Benchmarking homogenization algorithms for monthly data

Venema, V., O. Mestre, E. Aguilar, I. Auer, J.A. Guijarro, P. Domonkos, G. Vertacnik, T. Szentimrey, P. Stepanek, P. Zahradnicek, J. Viarre, G. Müller-Westermeier, M. Lakatos, C.N. Williams, M.J. Menne, R. Lindau, D. Rasol, E. Rustemeier, K. Kolokythas, T. Marinova, L. Andresen, F. Acquaotta, S. Fratianni, S. Cheval, M. Klancar, M. Brunetti, Ch. Gruber, M. Prohom Duran, T. Likso, P. Esteban, Th. Brandsma. Benchmarking homogenization algorithms for monthly data. Climate of the Past, 8, pp. 89-115, doi: 10.5194/cp-8-89-2012, 2012.

Abstract. The COST (European Cooperation in Science and Technology) Action ES0601: advances in homogenization methods of climate series: an integrated approach (HOME) has executed a blind intercomparison and validation study for monthly homogenization algorithms. Time series of monthly temperature and precipitation were evaluated because of their importance for climate studies and because they represent two important types of statistics (additive and multiplicative). The algorithms were validated against a realistic benchmark dataset. The benchmark contains real inhomogeneous data as well as simulated data with inserted inhomogeneities. Random independent break-type inhomogeneities with normally distributed breakpoint sizes were added to the simulated datasets. To approximate real world conditions, breaks were introduced that occur simultaneously in multiple station series within a simulated network of station data. The simulated time series also contained outliers, missing data periods and local station trends. Further, a stochastic nonlinear global (network-wide) trend was added.

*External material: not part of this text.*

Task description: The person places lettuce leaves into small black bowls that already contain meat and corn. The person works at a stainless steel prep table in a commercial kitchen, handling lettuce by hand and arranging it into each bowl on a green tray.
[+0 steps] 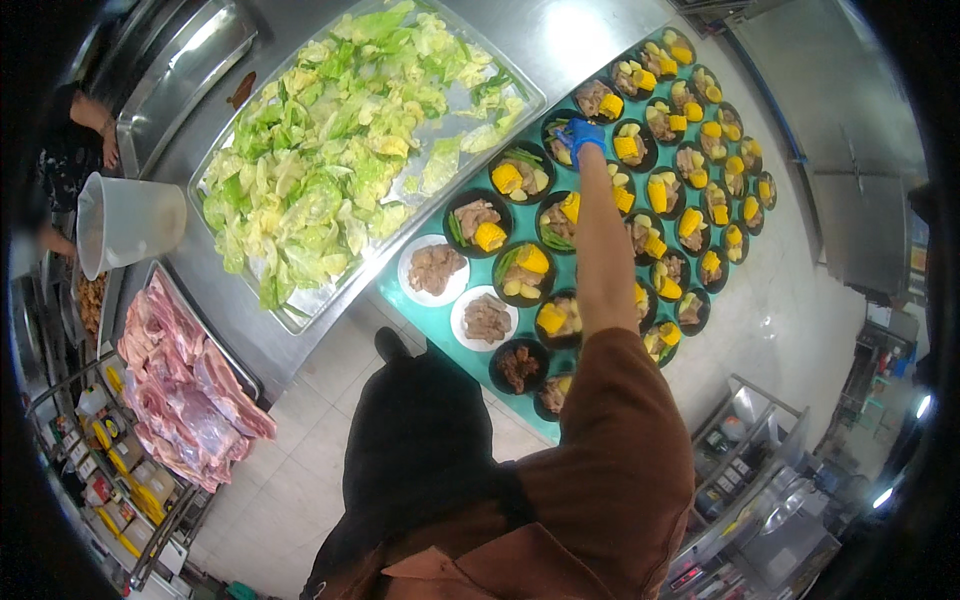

Participants provided 25 separate homogenized contributions as part of the blind study. After the deadline at which details of the imposed inhomogeneities were revealed, 22 additional solutions were submitted. These homogenized datasets were assessed by a number of performance metrics including (i) the centered root mean square error relative to the true homogeneous value at various averaging scales, (ii) the error in linear trend estimates and (iii) traditional contingency skill scores. The metrics were computed both using the individual station series as well as the network average regional series. The performance of the contributions depends significantly on the error metric considered. Contingency scores by themselves are not very informative. Although relative homogenization algorithms typically improve the homogeneity of temperature data, only the best ones improve precipitation data. Training the users on homogenization software was found to be very important. Moreover, state-of-the-art relative homogenization algorithms developed to work with an inhomogeneous reference are shown to perform best. The study showed that automatic algorithms can perform as well as manual ones.


  1. Example synthesis by A. Cost and F. Home

    We would like to thank the two reviewers for their informative reviews. The assessments seem valid and we have nothing to add. Where there were minor differences in the grading we have decided to simply average.

    We also also would like to thank the first author for the additional extensive comments below and would encourage readers to read them.

    Impact on the larger scientific community. [77]
    Contribution to the scientific field of the journal. [90]
    The technical quality of the paper. [80]
    Importance at the time of publishing. [90]
    Importance of the research program. [-]


  1. Example review by E.X. Ample

    The paper describes the blind benchmarking study of the European COST Action HOME. This benchmarking tested a large number of homogenisation methods and found that homogenisation clearly improves the estimates of climate change and variability for temperature station data. The homogenisation of precipitation data is more difficult. Even for these dense European networks only the best methods could achieve modest improvements in the monthly data, which hampers our understanding of changes in the water cycle. At larger time scales homogenisation typically did improve the precipitation station data.

    An important result was that for these European networks homogenisation of temperature was most accurate on a monthly scale, while for precipitation the corrections are best applied on an annual scale. This is probably because the uncertainty of the monthly adjustments is larger due to the smaller signal to noise ratio. (For more sparse networks the annual scale may well be best also for temperature. The influence of station density (and/or the total number of references) is suggested in the results for the first 25 years where the networks are still building up; Figure. 4.)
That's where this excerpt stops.